A Esperança

Assim falou João Antônio: “Nós não estamos nem aí e não queremos nem saber, quem envernizou a asa da barata!”. A barata é há muito o avatar do Mal no inconsciente urbano pós moderno e dela trataremos em outro capítulo a fim de estudarmos sua ojeriza. O fato é que todos se felicitam quando outra espécie de inseto pousa descompromissado na fronteira do cotovelo da criança. Olhando de perto se parecem: seis patas, asas e antenas, mas a cor verde vívida as diferencia, e além do cromatismo a mais importante ruptura esta nos nomes populares: enquanto uma é sinônimo de pouco valor a outra não toma chinelada porque é simplesmente a esperança.

O falangista Pedro Laín Entralgo escreveu que “A futurição da existência animal tem sua forma mais própria na espera, viver animalmente é, em sua mais profunda e específica raíz, exercitar uma espera predatória ou defensiva”. Com essa inusual citação, abrimos os questionamentos implícitos desde que lemos o texto desta coluna. Afinal, o que é que estamos esperando? O que esperar do quê esperam de nós? Seria a esperança uma virtude teológica? Ou talvez uma mera transcendência abstrata e paralisante que possui a fragrância da ingenuidade pueril para aqueles que a renegam, os desesperados?

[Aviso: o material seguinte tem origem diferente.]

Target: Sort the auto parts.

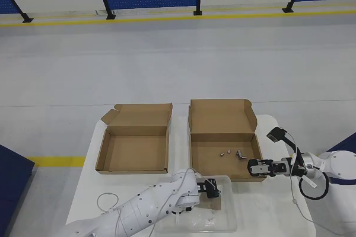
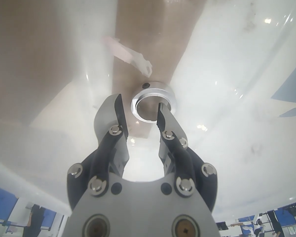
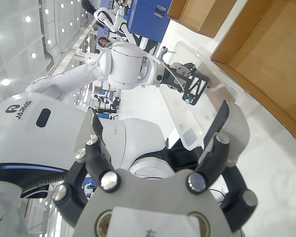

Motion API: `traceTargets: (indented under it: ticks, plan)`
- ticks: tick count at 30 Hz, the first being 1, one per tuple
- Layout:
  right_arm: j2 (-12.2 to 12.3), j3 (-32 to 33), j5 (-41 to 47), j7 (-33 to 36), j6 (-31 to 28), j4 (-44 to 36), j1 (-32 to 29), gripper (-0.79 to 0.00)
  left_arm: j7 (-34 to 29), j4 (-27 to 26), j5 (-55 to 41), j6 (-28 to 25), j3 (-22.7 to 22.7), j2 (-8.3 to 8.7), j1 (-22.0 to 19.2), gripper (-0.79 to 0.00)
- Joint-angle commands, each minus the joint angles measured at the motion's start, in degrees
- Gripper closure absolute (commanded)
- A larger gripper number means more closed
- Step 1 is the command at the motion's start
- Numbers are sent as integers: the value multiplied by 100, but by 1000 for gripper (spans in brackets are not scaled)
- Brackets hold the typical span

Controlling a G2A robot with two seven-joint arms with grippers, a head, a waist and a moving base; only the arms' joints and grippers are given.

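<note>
A silver metal ring (image 2: 153, 104) lies in the clear plastic tray (image 1: 228, 220) at the table's front. My left gripper (image 2: 139, 109) is open and low over it, one finger inside the ring and the other outside. A pale plastic clip (image 2: 135, 59) lies just beyond the ring. In the top view the left gripper (image 1: 211, 189) sits over the tray's far part. My right gripper (image 1: 256, 168) hovers at the front right corner of the right cardboard box (image 1: 225, 121); it is open (image 3: 157, 117) and holds nothing. Several small metal parts (image 1: 232, 153) lie in that box.
An open cardboard box (image 1: 133, 151) with nothing in it stands left of the right one, both with their lids folded back. A thin white cable (image 1: 107, 200) lies at the table's front left. The tray's rim (image 3: 187, 134) is just below my right gripper.
</note>
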Motion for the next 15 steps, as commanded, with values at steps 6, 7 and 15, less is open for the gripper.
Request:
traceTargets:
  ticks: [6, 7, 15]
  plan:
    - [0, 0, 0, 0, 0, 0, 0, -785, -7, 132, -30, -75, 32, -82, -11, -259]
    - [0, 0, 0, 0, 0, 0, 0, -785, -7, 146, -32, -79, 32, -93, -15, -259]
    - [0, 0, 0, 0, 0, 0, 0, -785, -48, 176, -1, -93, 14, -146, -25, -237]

Coloca aí de fundo Esperanza Spalding cantando Ponta de Areia do Milton e vamos elucubrar. Já foi dito que sendo otimista ou pessimista você estará certo de ambas as formas. Os esperançosos estão no seu continuo vir-a-ser aguardando o amor, a reconciliação, a promoção, a boa notícia, a cura, o gol aos quarenta e cinco, a providência, o orgasmo, o convite, o paraíso, o dia de sol. Os desesperançosos também esperam por tudo isso, mas em polo invertido. Já intuindo de antemão o fracasso de alimentar a flor da expectativa e por isso mesmo corroborando sua irrigação.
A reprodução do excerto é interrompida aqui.